In 1957 the magazine Filmkritik was founded, which ran a demanding, socially critical film criticism independent of the churches. In the sphere of influence of this magazine, a “new critique of film” arose, which referred to the “socio-psychological and ideology-critical postulates of the Frankfurt School” and at the same time referred to the positions of the authors of the Cahiers du Cinéma . In the Federal Republic of Germany up to this time, subjective, columnar texts, such as those by Gunter Groll , had dominated, which were now given a counterbalance by the magazine Filmkritik . Trained by Adorno and Kracauer , they saw themselves as "social critics, who critically reflect on film as a product of a capitalist industry and examine political statements and social attitudes". Groll, on the other hand, took the view that the film critic “said the difficult things easily” and had “the ability to clarify, the love of the matter and the distance to the object”.

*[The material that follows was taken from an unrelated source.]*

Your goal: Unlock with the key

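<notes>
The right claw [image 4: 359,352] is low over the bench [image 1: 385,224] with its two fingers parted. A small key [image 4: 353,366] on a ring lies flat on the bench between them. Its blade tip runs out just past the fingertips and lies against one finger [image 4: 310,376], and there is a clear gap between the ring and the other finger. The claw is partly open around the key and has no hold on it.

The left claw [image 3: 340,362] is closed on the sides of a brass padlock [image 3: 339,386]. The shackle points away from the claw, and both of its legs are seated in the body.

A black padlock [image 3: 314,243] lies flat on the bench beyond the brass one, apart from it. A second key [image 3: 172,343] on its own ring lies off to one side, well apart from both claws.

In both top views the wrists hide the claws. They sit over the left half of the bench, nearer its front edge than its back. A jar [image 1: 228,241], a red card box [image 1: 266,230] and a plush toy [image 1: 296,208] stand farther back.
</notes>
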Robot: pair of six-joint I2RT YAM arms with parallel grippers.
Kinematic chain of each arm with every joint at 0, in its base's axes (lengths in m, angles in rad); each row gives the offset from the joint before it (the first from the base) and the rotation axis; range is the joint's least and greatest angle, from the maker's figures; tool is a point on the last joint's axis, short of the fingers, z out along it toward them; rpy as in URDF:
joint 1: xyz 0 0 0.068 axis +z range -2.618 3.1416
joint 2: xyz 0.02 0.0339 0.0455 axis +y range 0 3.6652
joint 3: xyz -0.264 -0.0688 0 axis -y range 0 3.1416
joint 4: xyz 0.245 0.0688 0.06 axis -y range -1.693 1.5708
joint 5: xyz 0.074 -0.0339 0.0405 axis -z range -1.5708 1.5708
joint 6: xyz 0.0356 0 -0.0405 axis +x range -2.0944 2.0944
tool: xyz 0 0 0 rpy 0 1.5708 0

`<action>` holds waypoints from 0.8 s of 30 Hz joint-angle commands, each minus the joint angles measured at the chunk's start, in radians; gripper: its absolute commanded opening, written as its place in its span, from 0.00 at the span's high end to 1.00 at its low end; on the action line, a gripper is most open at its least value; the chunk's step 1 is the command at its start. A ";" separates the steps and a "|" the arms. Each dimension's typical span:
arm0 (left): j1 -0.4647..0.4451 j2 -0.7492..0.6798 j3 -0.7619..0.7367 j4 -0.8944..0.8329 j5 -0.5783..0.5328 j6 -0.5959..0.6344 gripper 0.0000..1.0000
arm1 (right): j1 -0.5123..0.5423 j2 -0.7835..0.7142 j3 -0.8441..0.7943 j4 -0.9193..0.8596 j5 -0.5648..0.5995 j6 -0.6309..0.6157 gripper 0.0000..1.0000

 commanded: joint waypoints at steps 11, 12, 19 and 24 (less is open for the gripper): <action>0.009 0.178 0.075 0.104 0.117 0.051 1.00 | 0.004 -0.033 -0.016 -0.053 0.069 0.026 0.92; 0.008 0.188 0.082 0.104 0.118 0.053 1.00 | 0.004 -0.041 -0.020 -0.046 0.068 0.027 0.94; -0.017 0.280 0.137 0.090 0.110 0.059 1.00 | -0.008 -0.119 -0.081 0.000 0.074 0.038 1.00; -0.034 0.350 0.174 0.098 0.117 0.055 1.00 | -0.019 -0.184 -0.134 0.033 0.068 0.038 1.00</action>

The 1960s and 1970s were marked by the controversy between the political left and the aesthetic left , especially within the journal Filmkritik . The Nouvelle Vague sparked a dispute over new modes of reception that should take account of the new film aesthetics . In “dissonant, fragile staged films, the viewer cannot succumb to the whole”, as is the case with classic crime films . That is why the Aesthetic Left aimed at “unveiling one's gaze, drawing attention to unfamiliar images or irritating rhythms, for poetic nuances or subversive undertones”. The dispute repeated itself in the 1980s. In 1980, for example, the magazine Films was founded, which felt obliged to the aesthetic left . In addition to these fronts, there was a “film criticism as a literary genre” in the 1970s, in which the film critics saw themselves as authors and benefited from their literary and journalistic reputation, such as André Bazin , Karsten Witte or Pauline Kael .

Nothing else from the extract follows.